И тут же, за столиком в полупустом кафе, написала Оливеру письмо, в котором отвергала его ухаживания и называла болваном. Письмо было отнесено на почту.
Несколько дней я не видел Оливера. По слухам, он уединился в своём загородном поместье. Я, конечно, понимал, что любимый мой переживает, но, учитывая особенности его натуры, был уверен, что скоро это пройдёт.
И вот вечером мне принесли от него записку. Оливер просил немедленно приехать к нему в Венстон, и постараться успеть до полуночи. Он сейчас один в доме, всех слуг он отослал, дверь не заперта. Меня заинтриговала такая срочность, и главное - упоминание полуночи. Ехать было далеко, но я взял карету и поехал. В мыслях моих роились эротические фантазии. Я представлял, как Оливер кинется мне на грудь, и как я, весь возбуждённый, с текущим пенисом, буду обнимать его, целовать залитое слезами лицо и шептать слова утешения.

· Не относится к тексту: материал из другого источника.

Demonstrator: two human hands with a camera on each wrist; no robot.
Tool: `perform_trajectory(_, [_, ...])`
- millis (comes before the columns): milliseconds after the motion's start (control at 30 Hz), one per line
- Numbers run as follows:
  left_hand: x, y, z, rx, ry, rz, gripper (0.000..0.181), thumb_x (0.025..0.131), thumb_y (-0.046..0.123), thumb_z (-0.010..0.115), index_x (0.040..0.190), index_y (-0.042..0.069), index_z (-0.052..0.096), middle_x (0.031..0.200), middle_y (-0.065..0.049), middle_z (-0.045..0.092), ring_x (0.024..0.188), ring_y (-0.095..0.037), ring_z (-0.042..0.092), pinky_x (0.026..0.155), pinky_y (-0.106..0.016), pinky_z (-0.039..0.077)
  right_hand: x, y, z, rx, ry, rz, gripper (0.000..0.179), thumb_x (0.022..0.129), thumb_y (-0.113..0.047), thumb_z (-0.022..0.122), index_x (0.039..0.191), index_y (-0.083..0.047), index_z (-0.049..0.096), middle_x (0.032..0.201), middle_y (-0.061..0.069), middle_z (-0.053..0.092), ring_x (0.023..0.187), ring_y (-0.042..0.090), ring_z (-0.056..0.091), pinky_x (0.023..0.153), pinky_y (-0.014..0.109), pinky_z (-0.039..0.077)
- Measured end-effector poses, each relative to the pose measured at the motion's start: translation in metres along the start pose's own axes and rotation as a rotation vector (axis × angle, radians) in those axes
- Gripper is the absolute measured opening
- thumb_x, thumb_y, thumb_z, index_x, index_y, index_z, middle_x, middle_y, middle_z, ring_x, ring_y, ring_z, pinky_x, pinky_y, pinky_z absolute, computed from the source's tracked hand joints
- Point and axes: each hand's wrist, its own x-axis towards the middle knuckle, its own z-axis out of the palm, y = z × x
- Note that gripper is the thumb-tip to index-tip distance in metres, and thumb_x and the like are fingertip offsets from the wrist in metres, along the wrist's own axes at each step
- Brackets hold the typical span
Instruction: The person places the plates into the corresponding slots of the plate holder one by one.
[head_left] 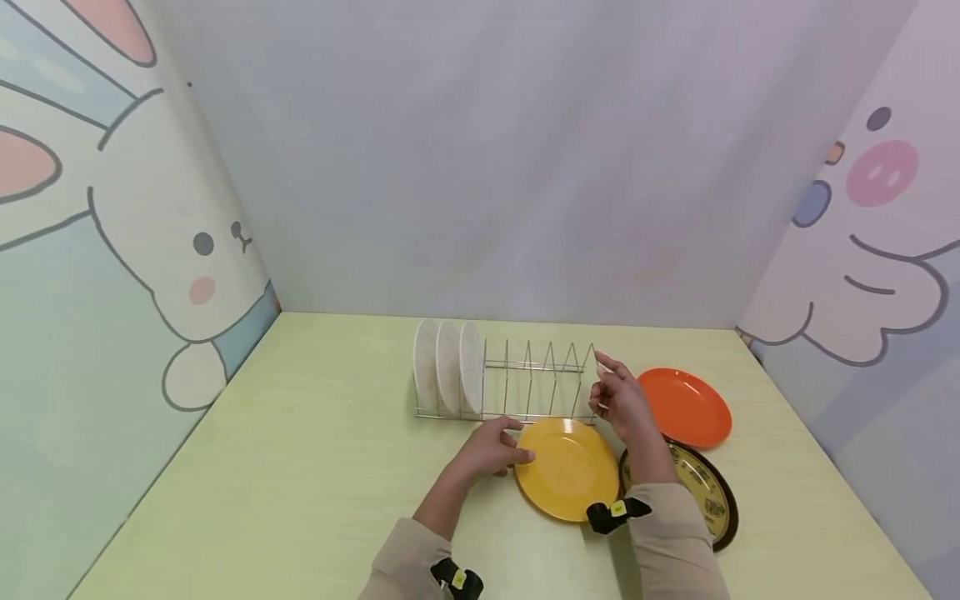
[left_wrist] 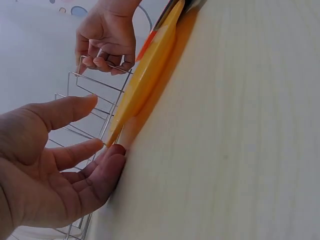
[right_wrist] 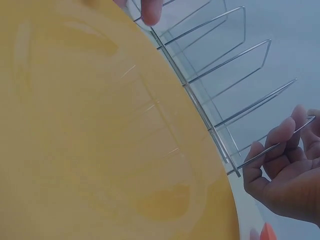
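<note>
A wire dish rack (head_left: 529, 392) stands on the table with several white plates (head_left: 471, 367) upright in its left slots. In front of it lies a yellow plate (head_left: 566, 471), its far edge close to the rack's base. My left hand (head_left: 491, 447) is at that plate's left edge; in the left wrist view its fingertips (left_wrist: 114, 152) meet the rim while the thumb stays lifted away. At the rack's right end, my right hand (head_left: 621, 398) has its fingers curled round the end wire (right_wrist: 270, 149).
To the right lies an orange-red plate (head_left: 686, 408). Nearer me, a dark-rimmed patterned plate (head_left: 708, 492) is partly hidden beneath my right forearm. Behind the table rises a pale curtain-like backdrop (head_left: 465, 167), with cartoon-printed panels on both sides.
</note>
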Motion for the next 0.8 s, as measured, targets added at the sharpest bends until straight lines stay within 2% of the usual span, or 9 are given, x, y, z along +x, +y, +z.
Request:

Действительность намного превзошла мои самые смелые ожидания. Дом в Венстоне встретил меня тьмой и безмолвием. Я открывал дверь за дверью, никого не находя, пока, наконец, не увидел полоску света. Свет сочился из ванной. Оливер, ещё за дверью услышав мои шаги, окликнул меня. Я вошёл. На мраморном бортике ванны горела свеча. В воде, красной от крови, лежал голый Оливер. Он открыл себе вены.
Джастин, Джастин, зашептал он, я получил от неё письмо, она не любит меня, я в полном отчаянии, я решил покончить с собой. Но пока я тут лежал, истекая кровью, я о многом успел подумать, и, знаешь, пришёл к выводу, что смерть ради красотки - глупость.

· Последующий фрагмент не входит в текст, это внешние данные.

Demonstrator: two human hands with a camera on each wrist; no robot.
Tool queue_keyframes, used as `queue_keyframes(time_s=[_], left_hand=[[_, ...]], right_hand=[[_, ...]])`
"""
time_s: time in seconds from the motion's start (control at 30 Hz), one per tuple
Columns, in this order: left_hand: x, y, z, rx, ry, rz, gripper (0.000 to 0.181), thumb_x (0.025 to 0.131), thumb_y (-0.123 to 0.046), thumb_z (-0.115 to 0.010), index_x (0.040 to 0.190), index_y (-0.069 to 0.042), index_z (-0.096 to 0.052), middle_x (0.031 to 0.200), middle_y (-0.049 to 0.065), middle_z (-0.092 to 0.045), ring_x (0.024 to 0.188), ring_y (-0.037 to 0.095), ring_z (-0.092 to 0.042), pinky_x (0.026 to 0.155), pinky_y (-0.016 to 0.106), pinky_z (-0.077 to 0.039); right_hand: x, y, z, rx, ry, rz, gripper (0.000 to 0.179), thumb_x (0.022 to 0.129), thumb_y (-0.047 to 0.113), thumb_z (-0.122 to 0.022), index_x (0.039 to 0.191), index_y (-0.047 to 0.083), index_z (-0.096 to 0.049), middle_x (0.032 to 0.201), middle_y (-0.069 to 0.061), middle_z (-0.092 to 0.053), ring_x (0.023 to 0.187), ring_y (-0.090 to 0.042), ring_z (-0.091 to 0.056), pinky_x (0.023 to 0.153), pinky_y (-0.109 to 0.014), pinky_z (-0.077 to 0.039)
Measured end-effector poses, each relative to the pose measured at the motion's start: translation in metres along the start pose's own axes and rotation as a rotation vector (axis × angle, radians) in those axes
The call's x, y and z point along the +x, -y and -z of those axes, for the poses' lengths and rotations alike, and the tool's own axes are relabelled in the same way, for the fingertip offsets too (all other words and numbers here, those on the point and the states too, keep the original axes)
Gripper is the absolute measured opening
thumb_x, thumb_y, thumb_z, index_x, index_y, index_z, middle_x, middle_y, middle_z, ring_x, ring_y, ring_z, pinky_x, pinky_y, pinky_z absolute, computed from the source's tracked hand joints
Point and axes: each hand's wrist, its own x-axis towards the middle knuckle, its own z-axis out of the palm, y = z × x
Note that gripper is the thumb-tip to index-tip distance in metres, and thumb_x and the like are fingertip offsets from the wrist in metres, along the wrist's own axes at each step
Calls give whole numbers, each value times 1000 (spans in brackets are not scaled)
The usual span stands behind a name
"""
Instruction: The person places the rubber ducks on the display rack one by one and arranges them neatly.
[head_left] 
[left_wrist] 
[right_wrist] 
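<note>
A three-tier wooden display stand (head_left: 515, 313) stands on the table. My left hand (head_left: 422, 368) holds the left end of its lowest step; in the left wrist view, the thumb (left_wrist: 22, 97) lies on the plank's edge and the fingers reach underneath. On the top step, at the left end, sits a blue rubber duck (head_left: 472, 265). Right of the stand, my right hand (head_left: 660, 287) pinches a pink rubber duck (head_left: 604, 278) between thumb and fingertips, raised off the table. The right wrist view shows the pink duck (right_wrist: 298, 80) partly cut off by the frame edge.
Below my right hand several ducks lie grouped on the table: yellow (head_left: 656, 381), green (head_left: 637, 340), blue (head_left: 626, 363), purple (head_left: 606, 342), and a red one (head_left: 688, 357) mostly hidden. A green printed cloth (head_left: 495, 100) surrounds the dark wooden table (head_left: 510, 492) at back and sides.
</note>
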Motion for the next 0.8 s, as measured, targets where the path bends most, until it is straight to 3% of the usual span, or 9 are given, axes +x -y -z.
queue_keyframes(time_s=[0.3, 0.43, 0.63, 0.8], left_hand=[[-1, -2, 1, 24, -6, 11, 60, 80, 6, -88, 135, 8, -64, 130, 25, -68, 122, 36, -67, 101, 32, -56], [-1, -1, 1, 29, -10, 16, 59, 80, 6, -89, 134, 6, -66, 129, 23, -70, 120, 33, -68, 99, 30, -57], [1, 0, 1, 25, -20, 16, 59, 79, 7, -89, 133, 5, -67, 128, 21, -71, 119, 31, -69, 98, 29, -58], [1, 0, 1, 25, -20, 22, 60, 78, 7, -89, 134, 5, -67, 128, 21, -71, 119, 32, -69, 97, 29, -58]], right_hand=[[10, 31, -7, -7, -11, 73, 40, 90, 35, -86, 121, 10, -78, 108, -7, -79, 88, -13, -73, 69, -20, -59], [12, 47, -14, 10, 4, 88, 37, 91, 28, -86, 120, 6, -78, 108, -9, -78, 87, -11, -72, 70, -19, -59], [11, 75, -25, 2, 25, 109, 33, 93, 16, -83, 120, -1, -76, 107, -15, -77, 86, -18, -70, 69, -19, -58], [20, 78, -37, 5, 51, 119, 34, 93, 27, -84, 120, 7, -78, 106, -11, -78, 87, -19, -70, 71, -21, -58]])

Ты прав, тысячу раз прав, воскликнул я, бросаясь к нему. Я был в ужасе. Я и представить не мог, что дурацкая выходка Клелии приведёт к таким последствиям. Оливер, мой любимый, умирал. Он был бледен как полотно.
Джастин, шептал он, я передумал умирать. Но я слишком слаб. Я не могу вылезти отсюда. Помоги мне, умоляю. Перевяжи мои руки, пошли за врачом. Ах, что же я наделал. Я глупец, глупец.

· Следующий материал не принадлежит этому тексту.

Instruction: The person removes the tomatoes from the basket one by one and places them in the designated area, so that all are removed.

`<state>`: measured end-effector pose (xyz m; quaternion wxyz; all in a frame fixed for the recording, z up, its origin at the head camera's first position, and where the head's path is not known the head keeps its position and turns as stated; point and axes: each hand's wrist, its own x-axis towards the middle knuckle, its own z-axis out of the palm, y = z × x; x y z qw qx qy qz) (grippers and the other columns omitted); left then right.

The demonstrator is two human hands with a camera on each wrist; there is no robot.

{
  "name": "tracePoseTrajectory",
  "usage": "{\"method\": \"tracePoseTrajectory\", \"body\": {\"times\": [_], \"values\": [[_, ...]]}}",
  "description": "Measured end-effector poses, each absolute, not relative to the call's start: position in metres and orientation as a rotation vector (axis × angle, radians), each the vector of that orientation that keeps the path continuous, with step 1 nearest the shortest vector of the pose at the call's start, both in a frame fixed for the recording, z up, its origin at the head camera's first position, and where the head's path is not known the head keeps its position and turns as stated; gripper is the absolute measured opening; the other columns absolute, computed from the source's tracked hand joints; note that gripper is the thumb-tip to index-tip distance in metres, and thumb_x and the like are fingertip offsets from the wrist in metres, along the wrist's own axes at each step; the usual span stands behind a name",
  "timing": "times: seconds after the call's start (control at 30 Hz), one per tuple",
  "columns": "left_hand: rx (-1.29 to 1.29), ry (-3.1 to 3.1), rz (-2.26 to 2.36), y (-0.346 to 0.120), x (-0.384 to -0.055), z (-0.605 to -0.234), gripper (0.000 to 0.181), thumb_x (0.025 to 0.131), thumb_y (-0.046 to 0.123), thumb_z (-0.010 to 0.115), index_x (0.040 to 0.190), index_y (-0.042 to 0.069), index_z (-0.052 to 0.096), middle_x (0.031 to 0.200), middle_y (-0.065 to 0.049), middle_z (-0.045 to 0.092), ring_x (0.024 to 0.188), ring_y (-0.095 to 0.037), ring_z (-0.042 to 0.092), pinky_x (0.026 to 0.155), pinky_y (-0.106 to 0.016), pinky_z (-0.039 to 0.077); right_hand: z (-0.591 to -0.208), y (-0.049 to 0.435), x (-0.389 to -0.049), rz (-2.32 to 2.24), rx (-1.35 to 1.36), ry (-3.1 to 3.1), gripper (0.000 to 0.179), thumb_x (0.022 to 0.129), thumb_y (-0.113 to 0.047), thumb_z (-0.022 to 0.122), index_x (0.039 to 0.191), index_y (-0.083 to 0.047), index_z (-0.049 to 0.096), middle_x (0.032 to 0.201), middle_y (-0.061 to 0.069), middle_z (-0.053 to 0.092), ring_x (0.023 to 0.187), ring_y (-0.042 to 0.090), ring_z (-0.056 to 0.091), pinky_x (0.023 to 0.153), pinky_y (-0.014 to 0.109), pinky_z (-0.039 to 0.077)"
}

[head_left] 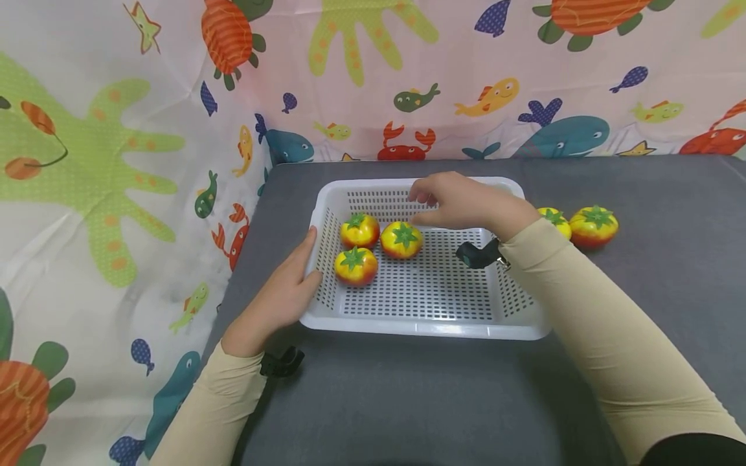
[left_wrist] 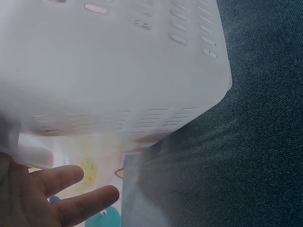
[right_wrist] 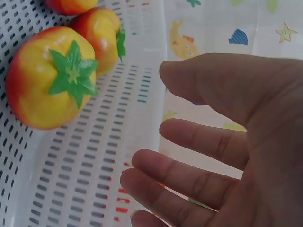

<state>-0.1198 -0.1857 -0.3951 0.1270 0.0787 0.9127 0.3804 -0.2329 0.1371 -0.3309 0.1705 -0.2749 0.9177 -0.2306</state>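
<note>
A white plastic basket with slotted walls stands on the dark table. Inside, towards its left end, sit three red-and-yellow toy tomatoes with green star-shaped tops: one at the back, one in front and one nearer the middle. My left hand holds the basket's left rim, thumb at the edge; two fingers stretch out below the rim in the left wrist view. Above the basket hovers my right hand, fingers parted and holding nothing, just right of the middle tomato.
Two more toy tomatoes lie on the table right of the basket, one partly behind my right sleeve and one in full view. A sea-animal printed cloth hangs at the back and left of the grey table.
</note>
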Motion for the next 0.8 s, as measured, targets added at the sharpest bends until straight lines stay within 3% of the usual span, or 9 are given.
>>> {"method": "tracePoseTrajectory", "body": {"times": [0.3,0.57,0.8], "values": [[0.234,2.654,1.102,-0.181,-0.121,-0.396,0.081,0.105,0.021,0.05,0.17,0.033,0.003,0.174,-0.005,0.021,0.104,-0.031,0.072,0.069,-0.038,0.065,-0.339,0.131,-0.232,-0.677,-0.738,2.589,0.06,0.093,-0.027,0.079,0.147,-0.011,0.059,0.141,0.017,0.064,0.131,0.036,0.059,0.105,0.056,0.053],[0.234,2.665,1.08,-0.185,-0.122,-0.398,0.081,0.105,0.021,0.048,0.169,0.033,0.0,0.176,-0.001,0.013,0.127,-0.033,0.06,0.092,-0.052,0.061,-0.358,0.12,-0.232,-0.654,-0.825,2.6,0.069,0.092,-0.037,0.079,0.153,-0.019,0.054,0.156,0.006,0.052,0.142,0.029,0.048,0.116,0.055,0.043],[0.227,2.659,1.11,-0.186,-0.121,-0.4,0.081,0.105,0.02,0.048,0.17,0.033,0.002,0.175,-0.005,0.017,0.115,-0.034,0.068,0.079,-0.045,0.065,-0.366,0.118,-0.231,-0.642,-0.815,2.618,0.07,0.09,-0.038,0.081,0.153,-0.023,0.055,0.159,0.004,0.049,0.146,0.029,0.043,0.118,0.057,0.04]]}}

Я разделся догола, спрыгнул в воду и помог Оливеру выбраться из ванны. Надо ли говорить, что член мой, едва коснувшись его тела, сразу встал. Я схватил полотенца и затянул ими раны на его руках. Потом быстро его обтёр и помог добраться до спальни. Он почти висел на мне и весь дрожал, а я прижимал его к себе. Сквозь страх и тревогу за его жизнь я чувствовал, как во мне растёт возбуждение. Моя любовь, предмет моих тайных фантазий, был в моих руках, совершенно беспомощный. Я уложил его на кровать. Потом сходил в ванную за свечой. Там на бортике лежал окровавленный нож, которым Оливер нанёс себе увечья. Мой взгляд остановился на нём. Мне захотелось подержать его в руке. Когда я взял его, меня охватило желание сделать с собой то же самое. Тем же ножом. Умереть вместе с Оливером, сжимая его в объятиях. Эта мысль меня настолько захватила, что я вернулся в спальню со свечой и ножом.